In the UK the summer holidays are looming which means that the big summer movies are on their way, but this year there are few true originals to look forward too. Toy Story 3, albeit is getting marvellous reviews is a sequel to a much loved franchise. Predators, Shrek Forever After, Twilight: Eclipse, Cats and Dogs 2, are underwhelming sequels.

The remakes and re-imaginings (I hate that term) that we have to look forward to are The Karate Kid, The A-Team and The Sorcerer’s Apprentice. The Last Airbender, Salt.

One thing all these unoriginal cashins have in common is that they all follow a formula, albeit a commercially successful formula, but it leaves little to the average cinemagoer who wants to see something truly original.

Then we have Christopher Nolan, whose repertoire is impressive. Momento, Insomnia were both two films that played with structure and story. Batman Begins and The Dark Knight took a dying franchise and rather cash in with something formulaic and flat actually breathed new life and brought credibility to the superhero genre that had been going downhill ever since Sam Raimi’s underwhelming Spiderman trilogy.

This year, Inception proves to be a true original. Mixing genre, structure and themes with a cast that among them have more academy award nominations than I’ve had hot dinners. And should the film prove to be commercially successful (I have little doubt that it wont) then perhaps Hollywood will take note.

In 1996, Brian de Palma directed the remake of Mission: Impossible, a film that to this day is still one of my favourite summer movies. It doesn’t spoon feed an audience, it allows them to think for themselves before revealing some plot points, just when you think it’s going to go the other way. But Hollywood didn’t like this, and thus Mission: Impossible II was born, I got so annoyed that it was re-branded as M:I-2, because it even said – this film is going to be so fucking simple you don’t even need to ability to read the title.

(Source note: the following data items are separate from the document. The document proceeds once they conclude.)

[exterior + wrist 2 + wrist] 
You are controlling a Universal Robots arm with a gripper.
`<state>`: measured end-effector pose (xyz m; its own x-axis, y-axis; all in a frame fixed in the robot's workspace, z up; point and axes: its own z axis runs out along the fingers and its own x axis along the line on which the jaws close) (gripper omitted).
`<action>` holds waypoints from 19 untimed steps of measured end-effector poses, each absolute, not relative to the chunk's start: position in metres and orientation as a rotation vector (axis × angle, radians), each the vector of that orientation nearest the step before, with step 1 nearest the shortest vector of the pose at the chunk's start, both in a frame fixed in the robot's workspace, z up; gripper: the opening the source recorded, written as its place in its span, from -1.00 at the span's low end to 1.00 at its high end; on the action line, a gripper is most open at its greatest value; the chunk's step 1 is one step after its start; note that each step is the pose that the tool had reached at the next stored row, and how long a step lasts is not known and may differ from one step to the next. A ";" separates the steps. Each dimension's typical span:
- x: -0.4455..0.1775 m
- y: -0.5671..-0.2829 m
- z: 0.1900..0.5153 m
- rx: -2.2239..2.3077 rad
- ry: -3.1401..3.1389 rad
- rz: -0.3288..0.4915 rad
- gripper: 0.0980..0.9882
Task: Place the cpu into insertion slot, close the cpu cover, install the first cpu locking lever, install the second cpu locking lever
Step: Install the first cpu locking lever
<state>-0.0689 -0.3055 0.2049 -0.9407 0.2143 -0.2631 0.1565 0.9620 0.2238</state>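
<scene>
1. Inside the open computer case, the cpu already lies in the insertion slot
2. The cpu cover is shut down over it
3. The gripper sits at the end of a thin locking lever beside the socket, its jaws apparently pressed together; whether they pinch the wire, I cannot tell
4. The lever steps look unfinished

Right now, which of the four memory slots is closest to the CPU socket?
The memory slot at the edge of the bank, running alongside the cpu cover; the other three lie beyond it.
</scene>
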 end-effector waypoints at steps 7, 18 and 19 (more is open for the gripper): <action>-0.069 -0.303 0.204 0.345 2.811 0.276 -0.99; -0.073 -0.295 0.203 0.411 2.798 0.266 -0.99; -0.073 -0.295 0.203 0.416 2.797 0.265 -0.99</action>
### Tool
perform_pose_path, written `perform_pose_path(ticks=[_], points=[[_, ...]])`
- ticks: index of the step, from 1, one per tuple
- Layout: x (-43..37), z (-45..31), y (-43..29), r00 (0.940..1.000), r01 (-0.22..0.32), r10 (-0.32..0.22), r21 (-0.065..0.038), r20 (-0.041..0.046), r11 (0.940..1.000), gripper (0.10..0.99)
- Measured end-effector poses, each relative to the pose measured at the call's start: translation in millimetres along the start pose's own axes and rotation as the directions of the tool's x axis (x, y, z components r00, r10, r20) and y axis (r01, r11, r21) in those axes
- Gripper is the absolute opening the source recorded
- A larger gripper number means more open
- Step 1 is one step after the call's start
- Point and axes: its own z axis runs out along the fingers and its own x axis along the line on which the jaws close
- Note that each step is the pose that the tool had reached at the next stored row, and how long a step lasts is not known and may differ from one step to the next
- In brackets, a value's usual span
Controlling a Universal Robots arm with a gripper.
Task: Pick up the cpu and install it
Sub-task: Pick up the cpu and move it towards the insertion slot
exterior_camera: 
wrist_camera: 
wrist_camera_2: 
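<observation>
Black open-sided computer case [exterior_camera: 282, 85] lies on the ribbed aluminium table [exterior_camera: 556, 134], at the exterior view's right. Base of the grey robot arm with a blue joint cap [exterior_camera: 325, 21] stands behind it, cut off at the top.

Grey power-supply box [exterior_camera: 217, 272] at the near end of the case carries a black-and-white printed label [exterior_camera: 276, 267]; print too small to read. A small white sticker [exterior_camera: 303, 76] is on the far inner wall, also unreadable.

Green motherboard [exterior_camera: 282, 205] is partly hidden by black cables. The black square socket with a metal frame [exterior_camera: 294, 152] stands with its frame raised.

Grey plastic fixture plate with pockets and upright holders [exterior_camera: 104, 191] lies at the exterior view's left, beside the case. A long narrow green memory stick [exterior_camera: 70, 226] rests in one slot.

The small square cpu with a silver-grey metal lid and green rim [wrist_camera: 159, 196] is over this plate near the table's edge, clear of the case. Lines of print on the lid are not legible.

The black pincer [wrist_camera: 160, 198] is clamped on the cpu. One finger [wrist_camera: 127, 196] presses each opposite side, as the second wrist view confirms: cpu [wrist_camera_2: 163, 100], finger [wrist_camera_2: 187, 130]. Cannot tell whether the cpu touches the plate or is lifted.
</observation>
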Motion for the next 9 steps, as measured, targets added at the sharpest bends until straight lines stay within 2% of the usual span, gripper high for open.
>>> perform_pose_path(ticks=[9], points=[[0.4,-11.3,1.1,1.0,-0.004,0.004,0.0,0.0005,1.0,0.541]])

It had a good opening weekend, thanks to high expectations from the first, then died and since then most summer movies have been simplistic to the point of annoyance.

I’m not saying that I expect some artsy-fartsy, genre bender every time I go to the cinema, sometimes some mindless action is fun, as long as the story is still compelling and the characters are worth giving a shit about.

But do we really give a monkeys about the characters in summer movies?

Last year, was the summer of sequels – what great opportunities to bring back some of the characters we know and love and follow them on a new adventure;

X-Men origins, Terminator Salvation, Transformers 2, The Final (ahem) Destination proved that it didn’t take a brain to make $100million. What it did prove was the little respect Hollywood has for characters and franchises that people grow to love.

Now, it’s going to be easy for people to assume that I have a bit of a hard on for Nolan, but you’d be mistaken – but his respect for the medium is one that towers above the rest – and on Friday, I hope that for me, Christopher Nolan will save the summer of 2010.

I will post a review shortly after seeing the film.